▶ _Exercise_: Look through the data for the string "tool". Copy every line where it is found.

--------

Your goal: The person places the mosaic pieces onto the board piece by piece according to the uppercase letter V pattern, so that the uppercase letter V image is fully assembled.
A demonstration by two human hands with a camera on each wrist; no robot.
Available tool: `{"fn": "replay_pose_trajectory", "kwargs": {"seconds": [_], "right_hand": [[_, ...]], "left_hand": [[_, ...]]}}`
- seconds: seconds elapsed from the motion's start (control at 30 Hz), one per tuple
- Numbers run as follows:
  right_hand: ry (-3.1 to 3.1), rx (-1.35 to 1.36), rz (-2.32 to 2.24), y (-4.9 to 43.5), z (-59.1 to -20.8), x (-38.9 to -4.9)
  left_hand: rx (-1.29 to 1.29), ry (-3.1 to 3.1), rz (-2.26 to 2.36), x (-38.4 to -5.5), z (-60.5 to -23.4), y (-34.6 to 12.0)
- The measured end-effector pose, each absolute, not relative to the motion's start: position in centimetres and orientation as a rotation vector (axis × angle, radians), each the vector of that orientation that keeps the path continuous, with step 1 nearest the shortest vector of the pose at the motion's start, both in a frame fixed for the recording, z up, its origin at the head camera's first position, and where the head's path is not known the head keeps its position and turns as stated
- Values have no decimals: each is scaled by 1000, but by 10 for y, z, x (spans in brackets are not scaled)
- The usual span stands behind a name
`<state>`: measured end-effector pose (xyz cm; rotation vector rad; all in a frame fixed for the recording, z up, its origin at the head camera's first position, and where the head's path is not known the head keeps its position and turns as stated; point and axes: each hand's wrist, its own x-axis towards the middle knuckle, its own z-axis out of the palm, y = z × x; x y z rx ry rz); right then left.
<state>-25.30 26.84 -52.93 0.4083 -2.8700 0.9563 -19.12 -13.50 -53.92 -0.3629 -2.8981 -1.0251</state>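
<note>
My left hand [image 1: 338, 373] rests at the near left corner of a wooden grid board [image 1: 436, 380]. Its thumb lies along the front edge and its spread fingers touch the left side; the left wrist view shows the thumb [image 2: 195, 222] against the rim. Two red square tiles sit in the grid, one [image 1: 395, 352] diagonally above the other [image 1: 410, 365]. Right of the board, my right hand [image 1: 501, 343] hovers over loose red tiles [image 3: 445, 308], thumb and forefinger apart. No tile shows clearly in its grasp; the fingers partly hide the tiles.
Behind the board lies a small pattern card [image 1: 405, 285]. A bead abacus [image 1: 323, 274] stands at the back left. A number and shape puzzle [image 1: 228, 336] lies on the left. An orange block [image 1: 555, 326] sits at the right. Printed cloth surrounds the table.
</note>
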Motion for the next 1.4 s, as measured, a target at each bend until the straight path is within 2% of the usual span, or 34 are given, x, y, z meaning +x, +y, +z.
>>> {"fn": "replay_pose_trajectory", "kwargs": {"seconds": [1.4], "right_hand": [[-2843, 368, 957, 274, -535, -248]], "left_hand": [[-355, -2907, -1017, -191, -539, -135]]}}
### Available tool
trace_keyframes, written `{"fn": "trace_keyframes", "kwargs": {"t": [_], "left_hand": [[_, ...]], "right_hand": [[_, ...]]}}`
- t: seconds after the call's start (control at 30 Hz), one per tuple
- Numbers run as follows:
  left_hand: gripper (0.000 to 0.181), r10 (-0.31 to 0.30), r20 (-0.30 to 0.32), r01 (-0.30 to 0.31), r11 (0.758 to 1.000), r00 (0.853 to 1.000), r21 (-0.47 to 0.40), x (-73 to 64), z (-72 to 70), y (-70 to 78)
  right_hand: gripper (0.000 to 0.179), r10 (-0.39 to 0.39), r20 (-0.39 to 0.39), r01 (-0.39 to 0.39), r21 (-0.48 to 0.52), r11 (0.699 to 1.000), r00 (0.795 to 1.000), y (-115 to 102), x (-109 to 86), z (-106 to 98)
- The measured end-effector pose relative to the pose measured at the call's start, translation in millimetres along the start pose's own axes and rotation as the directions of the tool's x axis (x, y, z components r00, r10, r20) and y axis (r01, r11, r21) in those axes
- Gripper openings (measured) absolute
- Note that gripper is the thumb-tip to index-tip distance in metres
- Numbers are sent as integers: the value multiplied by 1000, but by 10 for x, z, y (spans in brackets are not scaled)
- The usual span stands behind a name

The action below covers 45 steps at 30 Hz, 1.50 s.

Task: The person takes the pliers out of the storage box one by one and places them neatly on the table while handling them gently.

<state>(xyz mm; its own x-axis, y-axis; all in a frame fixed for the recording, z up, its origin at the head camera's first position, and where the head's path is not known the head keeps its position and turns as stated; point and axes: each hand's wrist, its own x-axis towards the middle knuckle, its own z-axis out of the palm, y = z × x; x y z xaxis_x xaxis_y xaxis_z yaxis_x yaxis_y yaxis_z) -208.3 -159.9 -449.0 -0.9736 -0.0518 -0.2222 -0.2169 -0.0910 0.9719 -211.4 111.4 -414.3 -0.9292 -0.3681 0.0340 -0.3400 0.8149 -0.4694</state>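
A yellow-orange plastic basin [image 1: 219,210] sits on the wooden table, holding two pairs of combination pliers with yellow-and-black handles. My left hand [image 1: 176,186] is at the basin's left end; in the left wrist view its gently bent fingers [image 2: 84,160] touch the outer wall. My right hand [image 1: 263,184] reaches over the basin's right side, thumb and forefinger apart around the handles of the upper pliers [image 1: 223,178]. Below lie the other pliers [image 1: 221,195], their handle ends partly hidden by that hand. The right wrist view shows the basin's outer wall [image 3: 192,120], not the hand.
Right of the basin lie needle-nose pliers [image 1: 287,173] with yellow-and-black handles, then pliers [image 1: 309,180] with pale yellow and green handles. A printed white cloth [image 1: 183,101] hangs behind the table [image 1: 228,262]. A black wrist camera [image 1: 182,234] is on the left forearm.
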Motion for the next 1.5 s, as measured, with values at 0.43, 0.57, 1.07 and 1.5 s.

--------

▶ _The answer_:
Available tool: `{"fn": "replay_pose_trajectory", "kwargs": {"seconds": [_], "right_hand": [[_, ...]], "left_hand": [[_, ...]]}}`
### Available tool
- The measured end-effector pose relative to the pose measured at the call's start, translation in millimetres along the start pose's own axes and rotation as the directions of the tool's x axis (x, y, z components r00, r10, r20) and y axis (r01, r11, r21) in those axes

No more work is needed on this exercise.